= What is needed =
Once the line containing "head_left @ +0" has been printed, stop; print every line before it exactly, starting at the top of the material below.
_ _ _ _ _
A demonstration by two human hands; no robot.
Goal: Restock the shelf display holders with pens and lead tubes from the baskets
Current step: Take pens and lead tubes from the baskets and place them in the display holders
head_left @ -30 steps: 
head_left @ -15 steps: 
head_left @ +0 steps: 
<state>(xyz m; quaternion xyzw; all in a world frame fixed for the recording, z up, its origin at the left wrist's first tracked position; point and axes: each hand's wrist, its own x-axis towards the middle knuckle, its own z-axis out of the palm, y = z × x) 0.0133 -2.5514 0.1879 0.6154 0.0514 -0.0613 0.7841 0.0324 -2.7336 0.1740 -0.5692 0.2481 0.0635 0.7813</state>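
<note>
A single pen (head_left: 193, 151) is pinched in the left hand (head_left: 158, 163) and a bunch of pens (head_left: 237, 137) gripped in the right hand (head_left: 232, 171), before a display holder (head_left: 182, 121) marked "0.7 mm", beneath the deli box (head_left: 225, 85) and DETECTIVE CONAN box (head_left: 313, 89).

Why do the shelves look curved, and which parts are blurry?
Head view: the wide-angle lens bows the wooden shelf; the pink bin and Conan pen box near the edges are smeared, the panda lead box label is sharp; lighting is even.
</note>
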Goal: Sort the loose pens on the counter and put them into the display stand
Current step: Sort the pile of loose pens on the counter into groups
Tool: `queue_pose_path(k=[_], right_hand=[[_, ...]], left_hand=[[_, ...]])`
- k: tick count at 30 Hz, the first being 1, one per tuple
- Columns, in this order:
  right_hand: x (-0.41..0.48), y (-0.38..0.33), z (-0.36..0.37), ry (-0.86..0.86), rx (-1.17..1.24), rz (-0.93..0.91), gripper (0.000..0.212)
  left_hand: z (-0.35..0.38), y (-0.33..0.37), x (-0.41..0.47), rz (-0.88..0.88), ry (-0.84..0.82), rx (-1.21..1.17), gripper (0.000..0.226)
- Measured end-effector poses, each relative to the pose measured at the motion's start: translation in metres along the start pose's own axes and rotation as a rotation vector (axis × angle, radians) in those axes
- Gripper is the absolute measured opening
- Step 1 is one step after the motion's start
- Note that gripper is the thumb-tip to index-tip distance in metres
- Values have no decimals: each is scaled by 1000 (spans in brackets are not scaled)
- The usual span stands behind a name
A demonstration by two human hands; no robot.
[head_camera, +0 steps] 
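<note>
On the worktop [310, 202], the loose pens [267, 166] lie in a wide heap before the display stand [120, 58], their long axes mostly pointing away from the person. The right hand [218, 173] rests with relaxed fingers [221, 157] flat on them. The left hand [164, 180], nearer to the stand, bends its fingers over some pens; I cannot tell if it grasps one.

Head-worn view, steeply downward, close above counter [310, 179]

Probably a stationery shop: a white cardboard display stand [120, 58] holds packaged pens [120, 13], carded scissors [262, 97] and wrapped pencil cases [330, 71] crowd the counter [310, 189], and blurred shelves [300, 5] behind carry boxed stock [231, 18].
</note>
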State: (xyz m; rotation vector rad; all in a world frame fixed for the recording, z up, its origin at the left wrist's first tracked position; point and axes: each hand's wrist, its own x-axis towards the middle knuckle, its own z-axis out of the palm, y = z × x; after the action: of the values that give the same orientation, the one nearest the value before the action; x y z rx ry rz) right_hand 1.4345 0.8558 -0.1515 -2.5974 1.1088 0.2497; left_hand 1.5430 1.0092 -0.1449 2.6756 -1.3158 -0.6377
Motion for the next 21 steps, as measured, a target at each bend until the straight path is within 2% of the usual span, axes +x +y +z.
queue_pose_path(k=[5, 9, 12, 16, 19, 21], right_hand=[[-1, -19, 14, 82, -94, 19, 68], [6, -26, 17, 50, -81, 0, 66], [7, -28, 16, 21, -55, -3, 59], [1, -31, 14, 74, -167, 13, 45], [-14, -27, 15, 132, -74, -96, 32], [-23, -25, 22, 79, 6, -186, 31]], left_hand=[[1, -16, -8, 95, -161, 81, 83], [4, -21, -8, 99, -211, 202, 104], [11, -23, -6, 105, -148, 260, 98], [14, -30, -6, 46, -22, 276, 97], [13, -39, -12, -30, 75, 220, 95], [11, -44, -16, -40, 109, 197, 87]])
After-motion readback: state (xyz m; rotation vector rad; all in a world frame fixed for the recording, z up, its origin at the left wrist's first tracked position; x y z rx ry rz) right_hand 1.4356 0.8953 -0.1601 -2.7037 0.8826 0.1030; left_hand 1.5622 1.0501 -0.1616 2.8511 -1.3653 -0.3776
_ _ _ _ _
= Result for this exercise =
A demonstration by two human hands; no robot.
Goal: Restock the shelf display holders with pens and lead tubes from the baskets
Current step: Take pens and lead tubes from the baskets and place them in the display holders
head_left @ -30 steps: 
head_left @ -15 steps: 
head_left @ +0 steps: 

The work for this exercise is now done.